Directions of Technical Innovation for Regulatable AI Systems

Public sector AI procurement checklists can help guide efforts to create regulatable AI systems.

By Xudong Shen, Hannah Brown, Jiashu Tao, Martin Strobel, Yao Tong, Akshay Narayan, Harold Soh, and Finale Doshi-Velez

Posted Oct 1 2024

Inputs of the Model: (Pretraining) Data Checks
Outputs of the Model: (Post-hoc) System Monitoring
Inspecting the Model: Global Explanations for Model Validation
Inspecting the Model: Local Explanations About Individual Decisions
Designing the Model: Objective Design
Designing the Model: Privacy
Interacting with the Model: Human + AI Systems
Conclusion
Acknowledgments
More Online
References

As AI systems become more advanced and integrated into our lives, there has been a corresponding urgency to ensure they align with social values and norms, and that their benefits significantly outweigh any potential harms.

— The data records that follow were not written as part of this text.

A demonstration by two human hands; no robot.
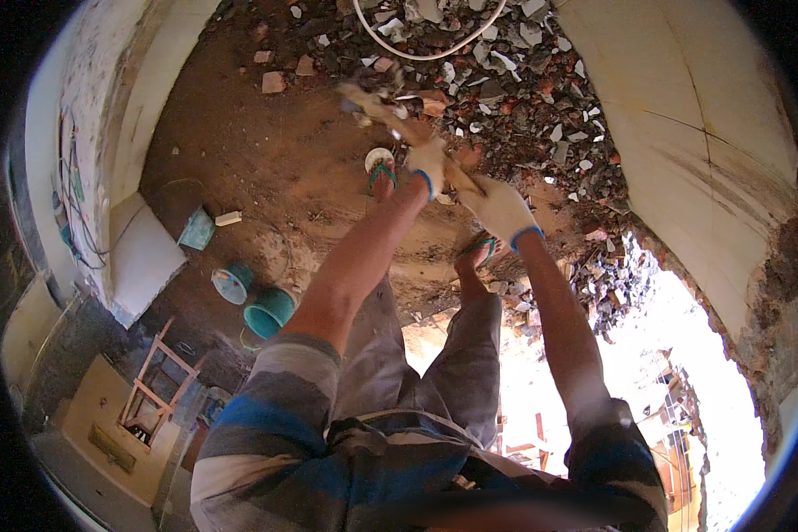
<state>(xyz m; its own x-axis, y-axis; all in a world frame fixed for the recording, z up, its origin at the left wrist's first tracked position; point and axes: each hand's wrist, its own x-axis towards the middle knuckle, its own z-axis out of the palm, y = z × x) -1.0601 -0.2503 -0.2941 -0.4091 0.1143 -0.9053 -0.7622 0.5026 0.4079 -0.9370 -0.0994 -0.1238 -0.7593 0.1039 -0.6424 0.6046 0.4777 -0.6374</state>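
Note:
Both my hands wear pale work gloves with blue cuffs. They are wrapped round the wooden handle (459,181) of a long tool. My left hand (427,161) grips it farther forward, and my right hand (503,211) closes on it nearer my body, to the right. The tool slants up and left over the dirt, toward the rubble's left edge. Motion smears its far end (363,99), so the kind of head cannot be made out. Broken masonry rubble (541,115) lies ahead and to the right of my hands.
A pale hose (430,58) loops over the rubble. On the left stand a bluish bucket (196,229), another bucket (231,284) and a green bucket (269,312). Walls rise on both sides; the right wall (683,97) is cracked and broken. My sandalled feet straddle brown dirt (239,133).

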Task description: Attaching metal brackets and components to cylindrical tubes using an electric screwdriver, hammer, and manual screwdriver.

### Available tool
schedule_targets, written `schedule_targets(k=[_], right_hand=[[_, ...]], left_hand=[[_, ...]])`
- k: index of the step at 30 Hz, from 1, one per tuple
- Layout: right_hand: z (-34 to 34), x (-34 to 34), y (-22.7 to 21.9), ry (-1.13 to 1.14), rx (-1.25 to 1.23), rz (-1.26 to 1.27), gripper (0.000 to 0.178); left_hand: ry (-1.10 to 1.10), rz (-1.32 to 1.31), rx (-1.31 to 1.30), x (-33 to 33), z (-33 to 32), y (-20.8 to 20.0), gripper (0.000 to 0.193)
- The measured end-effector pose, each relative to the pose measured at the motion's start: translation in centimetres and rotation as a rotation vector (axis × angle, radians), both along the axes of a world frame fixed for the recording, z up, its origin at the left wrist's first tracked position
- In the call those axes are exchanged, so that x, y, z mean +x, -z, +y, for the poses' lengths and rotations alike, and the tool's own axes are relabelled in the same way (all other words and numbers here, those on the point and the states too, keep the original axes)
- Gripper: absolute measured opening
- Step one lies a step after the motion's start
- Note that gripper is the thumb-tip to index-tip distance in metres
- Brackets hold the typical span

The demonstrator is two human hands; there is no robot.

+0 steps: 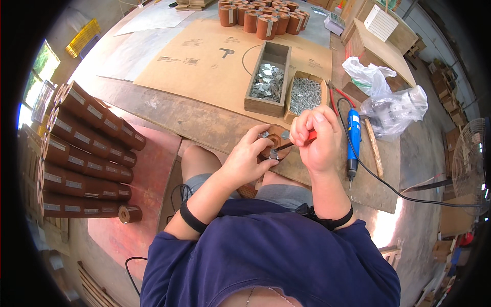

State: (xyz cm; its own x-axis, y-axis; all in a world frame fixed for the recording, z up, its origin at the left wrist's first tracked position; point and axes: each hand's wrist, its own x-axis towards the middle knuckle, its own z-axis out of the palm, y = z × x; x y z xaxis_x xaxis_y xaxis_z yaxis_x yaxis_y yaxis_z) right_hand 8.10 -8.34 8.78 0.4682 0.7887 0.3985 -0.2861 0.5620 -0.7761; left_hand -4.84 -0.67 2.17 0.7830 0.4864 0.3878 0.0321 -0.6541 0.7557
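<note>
My left hand [244, 162] grips the side of a brown, ring-shaped cylinder [276, 134] with a hole in its top, at the table's near edge. A small silver metal plate [273, 154] lies on its near side, by my left fingertips. Closed in a fist above the cylinder's right side, my right hand [321, 137] holds a red-handled tool [311, 136]. The tool's thin dark end slants down toward the metal plate; its tip is too small to make out. Most of the handle is hidden by my fingers.
Beyond my hands stand a wooden box [267, 82] of metal plates and a carton [306, 94] of screws or nails. A blue electric screwdriver [354, 138], its cord, a stick [374, 148] and plastic bags [391, 110] lie right. Brown cylinders stand at back [267, 26] and are stacked left [89, 169].
</note>
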Motion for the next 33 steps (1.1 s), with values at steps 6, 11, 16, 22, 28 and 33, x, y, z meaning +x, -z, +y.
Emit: schedule_targets(k=[6,11,16,22,28,33], right_hand=[[0.8,-0.8,-0.6,0.141,-0.15,-0.199,0.02],[0.7,-1.3,-0.6,0.135,-0.139,-0.418,0.022],[1.1,-1.1,-0.9,-0.052,-0.165,-0.395,0.026],[1.7,0.1,-1.5,-0.296,-0.165,-0.271,0.023],[2.7,2.2,-1.2,-0.59,-0.113,-0.262,0.022],[2.7,2.1,-1.2,-0.589,-0.116,-0.217,0.022]], left_hand=[[-0.014,-0.003,0.11,0.0,-0.1,-0.5,0.036],[-0.032,-0.016,0.204,0.0,-0.2,-1.2,0.032],[0.016,-0.042,0.204,0.1,0.2,-1.0,0.03],[0.069,0.011,0.171,0.2,0.0,-1.6,0.035],[0.086,0.052,0.241,0.2,0.1,-2.0,0.025],[0.114,0.15,0.079,0.2,0.3,-2.2,0.029]])
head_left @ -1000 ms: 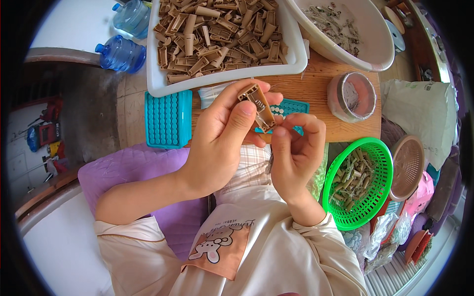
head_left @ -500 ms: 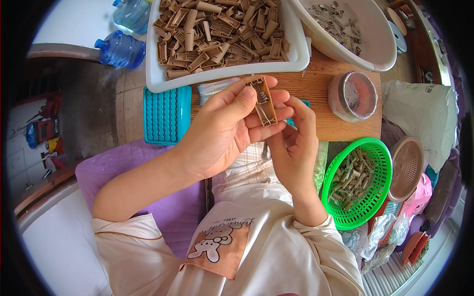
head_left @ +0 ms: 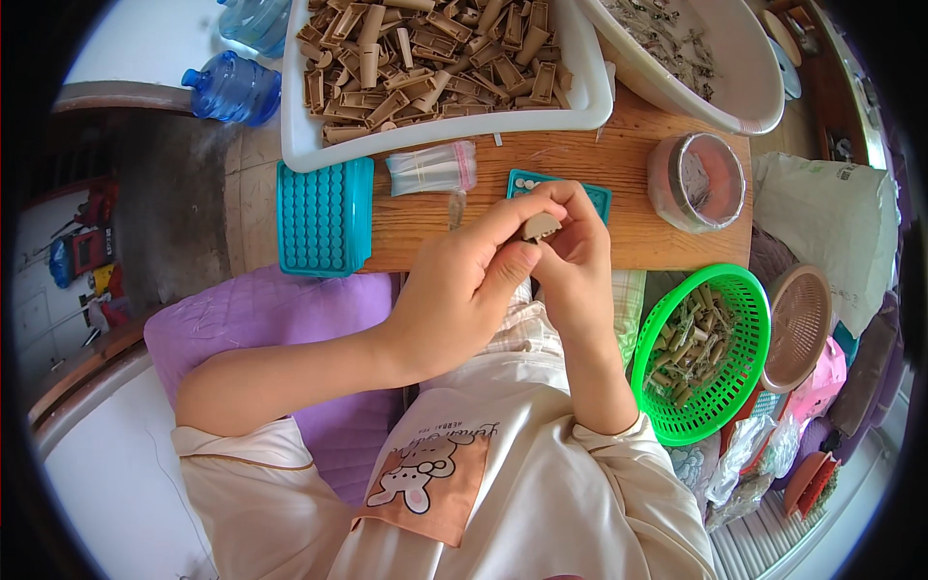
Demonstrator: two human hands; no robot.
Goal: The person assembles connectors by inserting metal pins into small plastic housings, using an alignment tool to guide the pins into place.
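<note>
In front of my chest, a small brown plastic casing (head_left: 540, 227) is turned end-on. My left hand (head_left: 474, 275) is closed on it, thumb along its near side. My right hand (head_left: 577, 246) also grips the casing, fingers bent over its far side. Most of the casing, including its inside, is hidden by my fingers. Just behind my hands lies a teal tray (head_left: 597, 201) with a few small white round pieces in it. A bundle of clear plastic sleeves (head_left: 432, 168) rests on the wooden table (head_left: 411, 227) beyond my left hand.
At the back stands a white tub (head_left: 454, 124) heaped with brown casings. Right of it is a white basin (head_left: 739, 121) of small metal parts. A lined round container (head_left: 696, 184) and green basket (head_left: 757, 329) of brown pieces sit right; a teal ridged tray (head_left: 324, 217) sits left.
The casing, held with its hollow side showing its spring and metal strips, is now turned end-on. My right hand has moved up and closed round it; the left has curled over it.
</note>
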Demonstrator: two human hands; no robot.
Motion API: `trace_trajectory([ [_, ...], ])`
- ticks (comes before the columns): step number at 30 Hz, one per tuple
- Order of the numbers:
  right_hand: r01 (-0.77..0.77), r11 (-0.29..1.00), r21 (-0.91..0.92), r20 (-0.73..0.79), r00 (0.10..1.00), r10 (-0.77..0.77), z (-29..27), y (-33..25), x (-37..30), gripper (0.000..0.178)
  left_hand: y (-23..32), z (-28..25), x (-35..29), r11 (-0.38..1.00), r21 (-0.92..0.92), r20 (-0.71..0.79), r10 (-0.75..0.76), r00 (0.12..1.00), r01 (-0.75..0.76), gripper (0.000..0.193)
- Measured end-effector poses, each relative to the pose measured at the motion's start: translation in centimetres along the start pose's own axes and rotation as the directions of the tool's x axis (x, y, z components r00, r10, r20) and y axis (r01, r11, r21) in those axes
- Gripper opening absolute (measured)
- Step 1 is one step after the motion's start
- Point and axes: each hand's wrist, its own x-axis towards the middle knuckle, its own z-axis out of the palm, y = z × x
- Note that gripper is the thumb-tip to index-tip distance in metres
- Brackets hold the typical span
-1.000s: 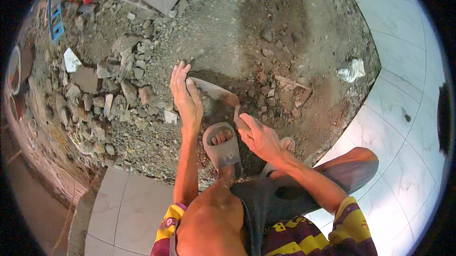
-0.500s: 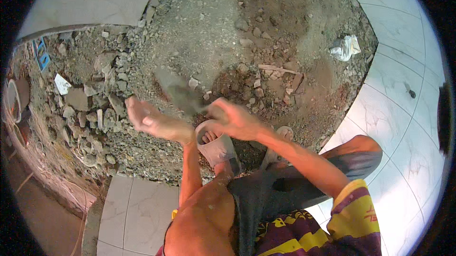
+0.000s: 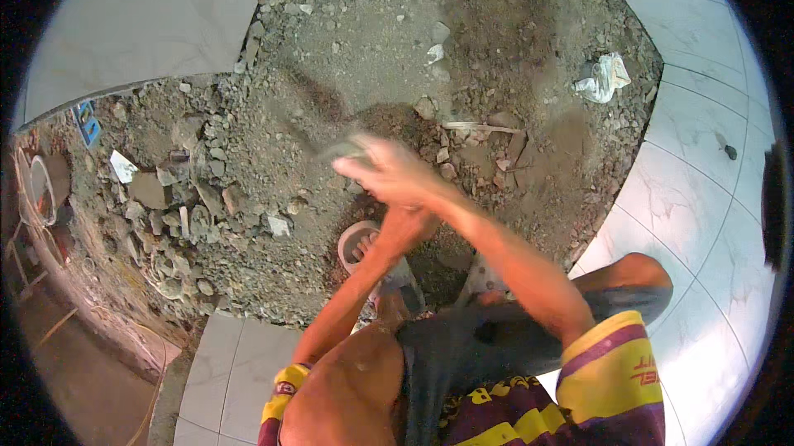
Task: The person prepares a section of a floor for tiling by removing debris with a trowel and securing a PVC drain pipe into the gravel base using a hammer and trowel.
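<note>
My right hand (image 3: 389,171) is closed round a trowel (image 3: 332,151), its blade smeared by motion over the loose gravel (image 3: 331,214). Just below it, my left hand (image 3: 412,227) is against or under the right wrist, and its fingers are hidden there. Both hands hang above my sandalled foot (image 3: 360,246), with bare toes showing. Ahead of the trowel lies a darker, dug-looking patch of earth (image 3: 397,122) with small stones around it.
Pale floor tiles border the rubble at the right (image 3: 686,181), upper left (image 3: 149,24) and lower left (image 3: 211,363). A crumpled white wrapper (image 3: 604,78), a thin wood strip (image 3: 480,127), a blue plastic piece (image 3: 87,124) and a bucket (image 3: 45,186) lie around.
My left hand has moved right, from over the rubble to beneath my right wrist. The right hand has shifted slightly up with the trowel. A pale stone shard now shows left of my foot.
</note>
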Motion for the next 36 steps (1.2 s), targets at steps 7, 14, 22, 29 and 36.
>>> trace_trajectory([
  [7,-0.252,0.964,-0.081,-0.327,0.921,0.213,-1.8,7.1,-1.5,0.055,-3.3,1.9,1.6,0.516,0.814,0.145,0.264,0.954,-0.266,0.069],
  [14,-0.298,0.941,0.159,-0.206,0.922,0.327,2.5,0.7,2.8,0.056,0.5,3.4,6.6,0.563,0.797,-0.035,0.403,0.914,-0.218,0.075],
  [22,-0.322,0.796,0.513,-0.356,0.764,0.539,-1.7,1.5,2.0,0.040,-3.8,5.3,5.9,0.757,0.599,-0.072,0.374,0.925,-0.260,0.068],
  [29,-0.149,0.764,0.628,-0.319,0.846,0.427,-5.4,1.4,6.4,0.033,-1.8,6.0,7.8,0.743,0.597,-0.006,0.381,0.925,-0.302,0.055],
  [36,-0.174,0.710,0.682,-0.521,0.566,0.639,-10.1,6.1,-5.6,0.041,0.8,2.4,7.9,0.682,0.633,-0.045,0.505,0.862,-0.366,0.048],
])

In response to this imperative, legal and regulatory bodies globally are engaged in a concerted effort to develop comprehensive AI regulations.

The increasing size, generality, opaqueness, and closed nature of present-day AI systems, however, pose significant challenges to effective regulation. Even when requirements can be articulated, it remains uncertain whether and how we can verify an AI system’s compliance with these standards: A requirement that cannot be checked will not provide effective protection. If we believe that AI systems should be regulated, then AI systems must be designed to be regulatable. In this article, we consider the following question: What advances in AI systems are needed for them to be effectively regulated? We explore the answer through the lens of public sector AI procurement checklists, which offer a pragmatic perspective on the broader challenges of regulatable AI systems. The public sector uses procurement checklists to ensure its purchased products align with its organizational needs and values. In the context of AI procurement checklists, most pertinent to us are the items related to technical criteria, such as ensuring data quality, privacy, fairness, and appropriate monitoring and oversight. The desiderata distilled in these checklists are comprehensive, and are also reflected in still nascent efforts to regulate AI in the private sector. Furthermore, public sector procurement checklists are among the more developed AI regulations, some having gone through several rounds of refinement. We emphasize that we focus on public sector procurement checklists to make our discussion concrete; the technical innovations needed to satisfy those checklists are relevant to the wider discourse on creating regulatable AI systems.

Key Insights

We assess two public sector procurement checklists to identify innovation directions for creating regulatable AI systems.
We identify that while we have many existing metrics for evaluating data and model quality, there are multiple gaps. For example, new methods are needed to connect data quality and objective functions to outcomes, to identify what is possible with limited data and model access, to monitor continuously learning agents, to balance transparency and privacy, and to enhance effective human+AI interaction.
Moreover, many high-level decisions within these criteria inherently require an interdisciplinary approach.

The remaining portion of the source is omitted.